12 | TO SLEEP – PERCHANCE TO DIE!
While Sluggsy made for the back door and went out into the night, the thin man came slowly over to us. He leaned against the edge of the counter. ‘Okay, folks. Break it up. It’s midnight. We’re turning off the electricity. My friend’s getting emergency oil-lamps from the storehouse. No sense wasting juice. Mr Sanguinetti’s orders.’ The words were friendly and reasonable. Had they decided to give up their plans, whatever they were, because of this man Bond? I doubted it. The thoughts that listening to James Bond’s story had driven away came flooding back. I was going to have to sleep with these two men in the adjoining cabins on both sides of me. I must make my room impregnable. But they had the pass-key! I must get this man Bond to help me.
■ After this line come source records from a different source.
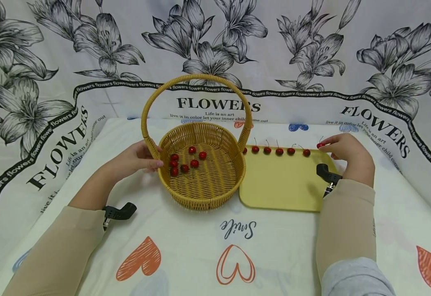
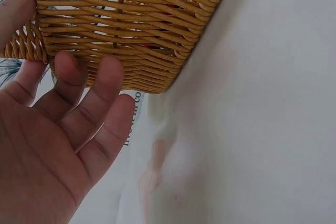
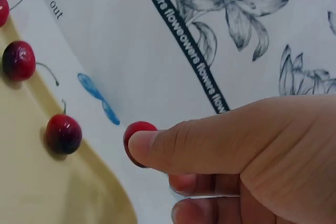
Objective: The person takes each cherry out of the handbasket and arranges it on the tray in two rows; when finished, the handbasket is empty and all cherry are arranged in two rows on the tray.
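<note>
My left hand [image 1: 135, 161] grips the wicker basket [image 1: 204, 201] where its tall handle [image 1: 197, 77] meets the left rim. In the left wrist view the thumb and index finger are at the handle's foot, and the other fingers lie by the woven wall [image 2: 121, 30]. Several cherries [image 1: 184, 168] lie in the left part of the basket. Thumb and fingertips of my right hand [image 1: 348, 154] pinch a cherry [image 3: 137, 129] above the far right corner of the yellow tray [image 1: 282, 185]. A row of cherries with stems [image 3: 64, 134] lies along the tray's far edge.
The tray stands close against the basket's right side. Beneath them lies a white cloth with printed hearts [image 1: 139, 259] and lettering. A flower-printed cloth [image 1: 215, 37] rises behind. The basket's handle arches high over its opening.
</note>
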The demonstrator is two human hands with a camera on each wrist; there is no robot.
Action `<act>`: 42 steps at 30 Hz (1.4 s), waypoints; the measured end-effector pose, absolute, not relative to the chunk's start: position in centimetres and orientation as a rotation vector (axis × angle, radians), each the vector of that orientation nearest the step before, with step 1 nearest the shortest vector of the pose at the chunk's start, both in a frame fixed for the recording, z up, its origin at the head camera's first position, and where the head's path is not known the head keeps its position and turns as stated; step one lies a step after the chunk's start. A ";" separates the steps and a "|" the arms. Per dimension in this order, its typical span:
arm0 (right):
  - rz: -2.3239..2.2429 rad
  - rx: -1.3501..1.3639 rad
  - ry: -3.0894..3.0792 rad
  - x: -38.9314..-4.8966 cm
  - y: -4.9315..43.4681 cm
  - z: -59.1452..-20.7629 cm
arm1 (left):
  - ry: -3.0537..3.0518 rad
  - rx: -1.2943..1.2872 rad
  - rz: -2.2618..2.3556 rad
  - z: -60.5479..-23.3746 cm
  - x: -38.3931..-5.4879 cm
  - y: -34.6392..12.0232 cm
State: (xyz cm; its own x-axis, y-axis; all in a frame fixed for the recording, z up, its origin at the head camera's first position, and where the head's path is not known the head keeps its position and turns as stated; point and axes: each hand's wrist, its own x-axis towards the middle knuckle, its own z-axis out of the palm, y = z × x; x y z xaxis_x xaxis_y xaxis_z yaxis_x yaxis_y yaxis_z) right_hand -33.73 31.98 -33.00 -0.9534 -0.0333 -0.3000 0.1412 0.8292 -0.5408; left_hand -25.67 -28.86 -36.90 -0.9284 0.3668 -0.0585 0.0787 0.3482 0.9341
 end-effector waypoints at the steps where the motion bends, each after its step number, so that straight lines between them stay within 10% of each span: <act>1: -0.859 0.104 2.692 -33.8 32.1 -33.3 | 2.356 0.399 1.611 -36.9 -25.7 -28.9; 42: -0.965 0.137 2.744 -34.1 31.9 -34.5 | 2.349 0.404 1.617 -36.6 -25.5 -28.7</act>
State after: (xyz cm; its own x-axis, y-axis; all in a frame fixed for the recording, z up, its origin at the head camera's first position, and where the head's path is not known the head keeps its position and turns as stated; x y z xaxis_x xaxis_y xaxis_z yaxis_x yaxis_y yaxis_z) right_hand -34.13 31.89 -34.52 -0.9694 0.0119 -0.2452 0.1628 0.7788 -0.6058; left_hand -25.48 -28.67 -36.57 -0.9274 0.3699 -0.0559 0.0797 0.3416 0.9365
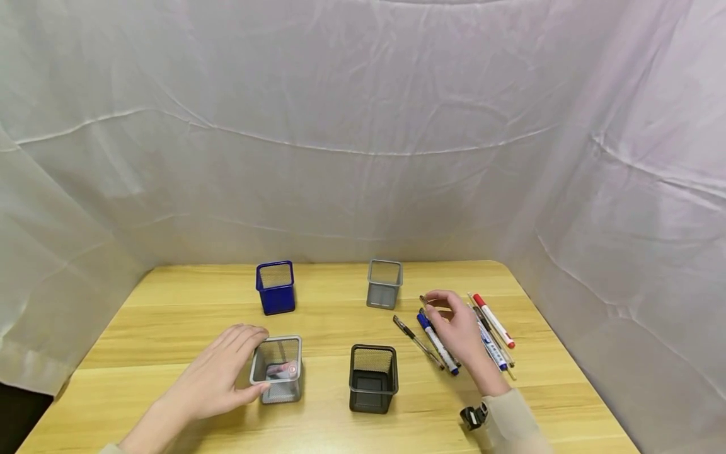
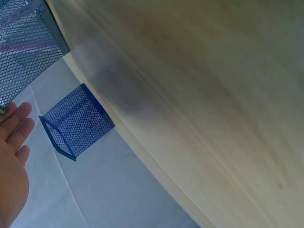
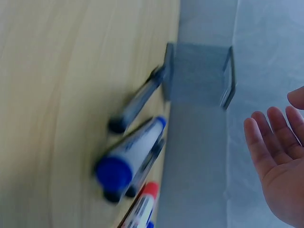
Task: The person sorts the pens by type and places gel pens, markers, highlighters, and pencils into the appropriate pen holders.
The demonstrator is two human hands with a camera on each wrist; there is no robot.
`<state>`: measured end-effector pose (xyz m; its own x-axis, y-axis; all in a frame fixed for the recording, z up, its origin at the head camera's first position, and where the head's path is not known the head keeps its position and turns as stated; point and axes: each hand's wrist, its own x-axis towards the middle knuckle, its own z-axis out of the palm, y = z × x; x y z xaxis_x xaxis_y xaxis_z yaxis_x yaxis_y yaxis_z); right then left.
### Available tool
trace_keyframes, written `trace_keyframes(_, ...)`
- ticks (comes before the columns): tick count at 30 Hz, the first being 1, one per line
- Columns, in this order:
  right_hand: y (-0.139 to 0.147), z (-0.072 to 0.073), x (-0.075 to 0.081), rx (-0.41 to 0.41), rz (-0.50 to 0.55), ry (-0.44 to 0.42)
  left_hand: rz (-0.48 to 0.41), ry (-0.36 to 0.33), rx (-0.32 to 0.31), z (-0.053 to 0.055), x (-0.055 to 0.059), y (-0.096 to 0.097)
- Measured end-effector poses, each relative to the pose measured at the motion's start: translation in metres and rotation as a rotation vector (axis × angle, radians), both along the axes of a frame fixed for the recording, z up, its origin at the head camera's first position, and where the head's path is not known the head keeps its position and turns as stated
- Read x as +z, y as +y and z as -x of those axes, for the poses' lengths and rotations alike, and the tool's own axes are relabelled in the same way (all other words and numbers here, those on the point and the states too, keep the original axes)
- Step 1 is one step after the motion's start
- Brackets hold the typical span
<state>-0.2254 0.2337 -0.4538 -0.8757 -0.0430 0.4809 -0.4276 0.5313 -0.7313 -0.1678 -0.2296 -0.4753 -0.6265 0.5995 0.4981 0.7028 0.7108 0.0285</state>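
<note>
Head view shows the left hand (image 1: 224,378) grasping the near-left silver mesh holder (image 1: 282,392), fingers at its far-left rim and thumb against its near side; something pink (image 1: 282,369) lies inside, too unclear to name. The right hand (image 1: 462,331) is released, its fingers loosely bent above the pens toward the right edge of the wooden table (image 1: 323,429); the right wrist view shows its fingers parted and holding nothing. Just left of this hand lie a dark pen (image 1: 418,342) and a blue-capped marker (image 1: 439,347), both slanting toward the near-right corner. On its other side, nearer the right edge, lie a second blue-ended marker (image 1: 492,345) and a red-capped marker (image 1: 495,323), with thinner pens among them. Between the hands stands a black mesh holder (image 1: 371,402), upright. Farther out, near the far edge, a blue holder (image 1: 278,302) stands toward the far-left corner and a grey holder (image 1: 382,295) right of the edge's middle. Pale cloth (image 1: 340,126) hangs beyond.
</note>
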Motion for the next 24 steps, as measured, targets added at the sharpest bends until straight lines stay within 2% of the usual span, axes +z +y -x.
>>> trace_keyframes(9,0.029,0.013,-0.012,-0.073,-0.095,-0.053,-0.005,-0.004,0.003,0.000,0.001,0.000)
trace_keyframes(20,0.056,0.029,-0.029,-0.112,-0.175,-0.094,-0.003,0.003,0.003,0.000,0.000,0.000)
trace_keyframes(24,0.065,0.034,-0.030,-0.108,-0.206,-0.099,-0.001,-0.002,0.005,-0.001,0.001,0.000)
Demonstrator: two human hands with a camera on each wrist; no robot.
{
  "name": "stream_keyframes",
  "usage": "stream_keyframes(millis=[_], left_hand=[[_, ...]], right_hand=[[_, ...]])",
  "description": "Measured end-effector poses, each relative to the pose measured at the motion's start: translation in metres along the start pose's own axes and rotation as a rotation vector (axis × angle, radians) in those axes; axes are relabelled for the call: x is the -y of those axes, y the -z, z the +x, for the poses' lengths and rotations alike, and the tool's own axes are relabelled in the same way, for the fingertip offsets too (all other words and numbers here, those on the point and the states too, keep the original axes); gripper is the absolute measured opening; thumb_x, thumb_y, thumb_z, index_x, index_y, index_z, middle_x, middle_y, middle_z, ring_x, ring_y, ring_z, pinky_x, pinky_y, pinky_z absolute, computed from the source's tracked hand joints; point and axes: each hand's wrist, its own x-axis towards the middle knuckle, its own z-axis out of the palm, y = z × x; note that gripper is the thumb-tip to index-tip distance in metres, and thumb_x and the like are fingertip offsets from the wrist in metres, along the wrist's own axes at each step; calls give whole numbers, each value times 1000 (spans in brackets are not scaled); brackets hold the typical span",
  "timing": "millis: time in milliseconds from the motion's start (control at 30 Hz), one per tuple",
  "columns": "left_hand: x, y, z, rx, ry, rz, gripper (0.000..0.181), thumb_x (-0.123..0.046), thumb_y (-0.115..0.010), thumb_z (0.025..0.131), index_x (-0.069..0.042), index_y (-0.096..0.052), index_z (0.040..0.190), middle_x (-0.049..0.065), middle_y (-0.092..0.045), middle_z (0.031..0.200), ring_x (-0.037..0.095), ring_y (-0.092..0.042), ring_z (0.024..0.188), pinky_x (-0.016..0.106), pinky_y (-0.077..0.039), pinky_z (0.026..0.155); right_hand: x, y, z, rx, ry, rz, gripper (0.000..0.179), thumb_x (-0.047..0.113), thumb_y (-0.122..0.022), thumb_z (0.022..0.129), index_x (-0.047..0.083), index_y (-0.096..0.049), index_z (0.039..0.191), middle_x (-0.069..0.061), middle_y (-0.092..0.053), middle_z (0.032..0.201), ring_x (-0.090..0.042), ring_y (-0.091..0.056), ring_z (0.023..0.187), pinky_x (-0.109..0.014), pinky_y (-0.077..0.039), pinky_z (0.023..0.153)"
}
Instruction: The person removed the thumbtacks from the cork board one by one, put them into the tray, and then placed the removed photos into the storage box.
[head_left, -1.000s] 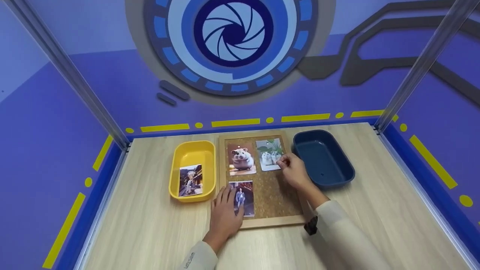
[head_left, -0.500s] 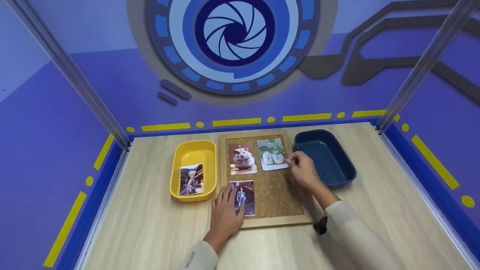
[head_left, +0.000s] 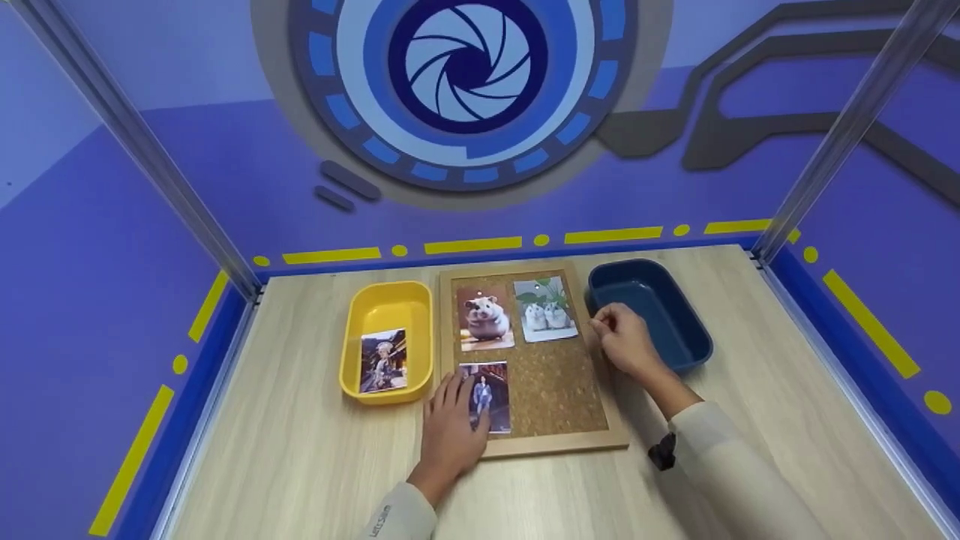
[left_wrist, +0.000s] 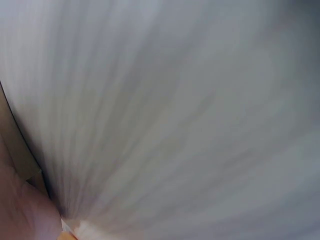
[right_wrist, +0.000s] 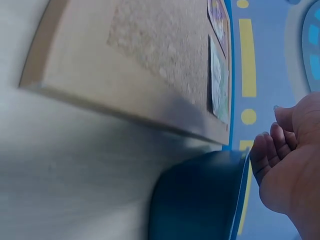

James Bond yawned hugely. ‘Well, I’ll certainly be glad of some sleep. Came a long way today and I’ve got plenty more to cover tomorrow. And you must be ready for bed, too, with all your worries.’
‘Come again, mister?’ The thin man’s eyes had sharpened.
‘It’s a pretty responsible job you’ve got.’
‘What job’s that?’
‘Oh, being an insurance assessor. On a valuable property like this. Must be worth half a million dollars, I’d say. By the way, are either of you bonded?’
‘No, we ain’t. Mr Sanguinetti don’t need to bond no one what works for him.’
‘That’s a great compliment to his staff. Must have good men. Quite right to put a lot of trust in them. Incidentally, what’s the name of his insurance company?’
‘Metro Accident and Home.’ The thin man still leaned relaxed against the counter, but the grey face was now tense. ‘Why? What’s it to you, mister? Suppose you quit with the double-talk and say what’s on your mind.’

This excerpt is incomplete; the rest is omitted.